I was at least able to use a 2nd rainwater rinse on the rags...not using well water for any rinsing. So, total, I only used the original 30 gallons of hot water/well water...from the hot water heater. The rest was rain water. They are all line drying nicely at the moment. 50% humidity. I shouldn't have to do another towel/rag laundry wash for 6 more weeks.

Thumbnail by moxies_garden
Virginia Beach, VA

Bleach evaporates if let it seat for a couple of hours so you can use them for plants.

Belle

Batesburg, SC(Zone 8a)

True, but I use the heavy duty wash for the towels etc. It would take more than a couple of hours to dissipate. I just use the regular rinse waters for the plants. And only do towels/washcloths once every 6 weeks.

So.App.Mtns., United States(Zone 5b)

pod, I'm surprised you haven't mentioned hugelkultur beds, and terraces/swales here for water conservation!

I water my garden from a pump in the spring overflow, but water levels are way down both in my spring and in the creek in front of the house. Not intentionally, I am putting in a partial greywater system but if the water levels keep dropping it will be very necessary for the garden.

Our plumbing drains and vents were not well designed, and lately running the washing machine causes some back-up into one bathtub and the kitchen (just greywater, not blackwater!). (I've run the snake through the lines; it clears it a bit but the poor design is still a major factor.) I'm now in the process of taking the washer drain off the line. It will run into a drywell in the yard for now, but I plan to run it eventually into a series of very small, shallow ponds planted appropriately to filter the water (maybe the last one with fish). Swales will carry it from pond to pond, and eventually to the garden.

Deep East Texas, TX(Zone 8a)

Quote from darius :
pod, I'm surprised you haven't mentioned hugelkultur beds, and terraces/swales here for water conservation!

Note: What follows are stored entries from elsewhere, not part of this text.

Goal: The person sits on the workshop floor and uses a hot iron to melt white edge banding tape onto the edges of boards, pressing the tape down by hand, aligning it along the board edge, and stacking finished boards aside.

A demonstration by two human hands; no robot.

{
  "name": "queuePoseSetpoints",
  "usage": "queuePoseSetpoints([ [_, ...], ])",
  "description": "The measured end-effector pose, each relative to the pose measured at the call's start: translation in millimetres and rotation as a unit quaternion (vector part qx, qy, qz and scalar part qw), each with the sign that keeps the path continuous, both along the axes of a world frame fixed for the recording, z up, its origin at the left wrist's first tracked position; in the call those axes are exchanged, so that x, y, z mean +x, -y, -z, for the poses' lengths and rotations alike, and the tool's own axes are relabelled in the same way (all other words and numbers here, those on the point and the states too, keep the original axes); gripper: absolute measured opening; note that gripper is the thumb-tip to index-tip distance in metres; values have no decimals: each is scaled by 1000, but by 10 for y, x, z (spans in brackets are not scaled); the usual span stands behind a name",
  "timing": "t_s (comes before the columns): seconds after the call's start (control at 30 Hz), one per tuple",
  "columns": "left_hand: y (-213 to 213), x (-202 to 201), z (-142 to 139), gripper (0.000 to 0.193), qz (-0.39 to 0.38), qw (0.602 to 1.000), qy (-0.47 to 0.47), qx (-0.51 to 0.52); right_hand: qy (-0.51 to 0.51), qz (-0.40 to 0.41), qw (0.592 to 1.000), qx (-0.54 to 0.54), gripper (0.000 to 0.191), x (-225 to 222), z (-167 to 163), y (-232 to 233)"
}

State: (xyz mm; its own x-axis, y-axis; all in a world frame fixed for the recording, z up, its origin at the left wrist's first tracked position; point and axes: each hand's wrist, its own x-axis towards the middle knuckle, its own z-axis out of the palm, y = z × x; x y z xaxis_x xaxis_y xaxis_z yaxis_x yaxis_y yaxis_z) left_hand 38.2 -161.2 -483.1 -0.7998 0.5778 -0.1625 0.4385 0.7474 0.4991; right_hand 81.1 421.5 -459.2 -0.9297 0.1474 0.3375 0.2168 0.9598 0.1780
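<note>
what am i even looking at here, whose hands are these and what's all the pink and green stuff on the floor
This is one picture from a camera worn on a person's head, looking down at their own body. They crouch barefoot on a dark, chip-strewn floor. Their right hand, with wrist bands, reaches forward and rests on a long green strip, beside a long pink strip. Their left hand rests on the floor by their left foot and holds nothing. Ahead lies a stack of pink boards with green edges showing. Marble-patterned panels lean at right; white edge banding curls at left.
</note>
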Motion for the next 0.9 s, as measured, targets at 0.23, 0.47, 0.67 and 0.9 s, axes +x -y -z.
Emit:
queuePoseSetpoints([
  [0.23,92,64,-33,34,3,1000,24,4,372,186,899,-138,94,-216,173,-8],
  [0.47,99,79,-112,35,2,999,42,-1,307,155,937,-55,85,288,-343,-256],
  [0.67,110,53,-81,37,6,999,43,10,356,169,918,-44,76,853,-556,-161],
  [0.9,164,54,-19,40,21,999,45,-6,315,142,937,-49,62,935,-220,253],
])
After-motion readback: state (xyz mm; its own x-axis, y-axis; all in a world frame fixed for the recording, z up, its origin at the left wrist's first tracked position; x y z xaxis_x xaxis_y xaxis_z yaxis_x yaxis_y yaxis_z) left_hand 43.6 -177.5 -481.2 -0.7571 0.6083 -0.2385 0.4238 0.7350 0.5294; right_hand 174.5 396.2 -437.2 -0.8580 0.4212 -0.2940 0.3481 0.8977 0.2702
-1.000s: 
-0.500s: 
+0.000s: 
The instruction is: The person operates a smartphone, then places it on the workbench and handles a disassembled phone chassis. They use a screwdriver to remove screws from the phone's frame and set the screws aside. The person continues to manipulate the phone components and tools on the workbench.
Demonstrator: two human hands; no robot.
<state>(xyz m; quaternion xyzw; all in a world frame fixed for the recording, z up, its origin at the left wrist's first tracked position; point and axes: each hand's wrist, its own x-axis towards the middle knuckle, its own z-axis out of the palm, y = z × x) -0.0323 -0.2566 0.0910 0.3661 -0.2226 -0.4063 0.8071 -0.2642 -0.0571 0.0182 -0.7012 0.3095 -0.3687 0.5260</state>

I know I am that bad, so try to temper my exuberance ~ LOL

I will link this for anyone who might be interested... http://davesgarden.com/community/forums/t/1196163/

I am amazed at how few folks are willing to learn anything from this extended drought we have endured!

So.App.Mtns., United States(Zone 5b)

Sad commentary, isn't it?

While I'm not in the extreme drought area, I can see the handwriting on the wall. The world-wide view is that the next wars will be fought over water!

All I can do is start to change how I think about water conservation. Thankfully my cost will be almost all effort, not money.

Batesburg, SC(Zone 8a)

Oh..educate me please!! I even dream of this stuff while I sleep.